The Hunger Games, a film based upon the first book of the trilogy by Suzanne Collins, is one that brilliantly expresses some of the appalling insensitivity that can gradually seep into any culture over time to the point that citizens become hardly aware of the psychotic values that their world has adopted.

I was struck by the similarity between this story and a much older one by Shirley Jackson called  “The Lottery” in which the savage customs of the town are so ingrained in the minds of its populace, that those customs are accepted almost without question, even though the people cannot even remember anymore why they are practiced.  Panem in the Collins story is part of what had been North America, and the metropolis is surrounded by twelve smaller, less affluent and less technologically advanced districts, which are being punished yearly for their former rebellions against the central government.  This is why the lottery is used in order to choose one girl and one boy aged twelve to eighteen from each district as sacrifices for mortal combat until only one is left.

The chilling scenes are compounded in their horror due to the entertainment value of the combat, which is broadcast to the nation itself just as if it were merely a baseball game.  It becomes the ultimate reality TV with the insincere Caesar and Claudius as commentators, whose only purpose is to rev up the crowd, showing no genuine sympathy at all but rather to give the audience a good show.  Caesar is a real showman but rather a shallow human being dressed up like some synthetic Karl Lagerfeld in a vampire-looking costume.
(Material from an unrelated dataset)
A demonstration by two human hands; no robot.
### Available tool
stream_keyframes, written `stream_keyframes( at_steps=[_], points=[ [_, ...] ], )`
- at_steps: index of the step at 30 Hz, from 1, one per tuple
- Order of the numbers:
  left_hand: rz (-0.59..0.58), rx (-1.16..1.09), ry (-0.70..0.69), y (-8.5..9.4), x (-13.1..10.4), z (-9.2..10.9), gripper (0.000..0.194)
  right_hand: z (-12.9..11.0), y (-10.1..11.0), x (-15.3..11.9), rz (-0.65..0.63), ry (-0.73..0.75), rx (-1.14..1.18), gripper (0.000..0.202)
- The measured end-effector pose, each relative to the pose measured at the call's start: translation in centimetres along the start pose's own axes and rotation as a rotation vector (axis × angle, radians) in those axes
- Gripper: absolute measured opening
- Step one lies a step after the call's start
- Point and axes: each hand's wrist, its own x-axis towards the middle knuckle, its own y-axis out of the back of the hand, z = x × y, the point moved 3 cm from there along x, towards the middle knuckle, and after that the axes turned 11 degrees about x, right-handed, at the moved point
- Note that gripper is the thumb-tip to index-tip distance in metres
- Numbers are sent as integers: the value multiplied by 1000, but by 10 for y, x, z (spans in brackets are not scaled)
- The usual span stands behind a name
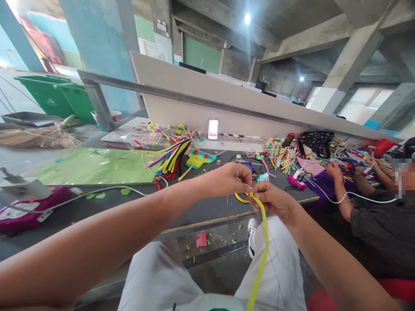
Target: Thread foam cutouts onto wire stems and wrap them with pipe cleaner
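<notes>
My left hand (236, 178) and my right hand (271, 198) meet over the table's front edge, fingertips pinched together. Between them is a yellow pipe cleaner (265, 242), bent into a small loop at the fingers, its long end hanging down over my right leg. Both hands are closed on it, though the fingers hide the exact spot where it is gripped. Just beyond my hands lie blue-handled scissors or pliers, partly hidden, and a small light-blue packet (263, 177). A bundle of coloured pipe cleaners (173, 160) lies past my left forearm.
A green sheet (97, 166) covers the table's left part, near a purple power strip (30, 207) with a white cable. More pipe cleaners (282, 155) are heaped at back right. A phone (213, 128) leans on the partition. Another person (382, 220) works at right.
</notes>
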Motion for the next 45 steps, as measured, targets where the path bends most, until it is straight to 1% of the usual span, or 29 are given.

I thought about ancient Rome and the games fought to the death for crowds of cheering clods, whose only concern was their own entertainment.  I thought too about Nazi Germany and Fascist Italy turning off their emotions and reason through nationalistic hysteria that shut down any broader view of the horror that was taking over the world.  This lack of sympathy on the part of viewers and commentators for the event was the most terrifying part of the film.  After Katniss (the heroine) loses her friend, Rue, who is slaughtered , Katniss honors the corpse by putting flowers on it.  This causes a riot in District 11 by all those who witnessed the emotional event.  That was my greatest moment of hope, seeing people experience outrage at what is universally wrong. For that brief time, the emotional vacancy of the viewers was called into question and reviled by those who still held on to some remnant of human decency, putting its value of life above that of entertainment.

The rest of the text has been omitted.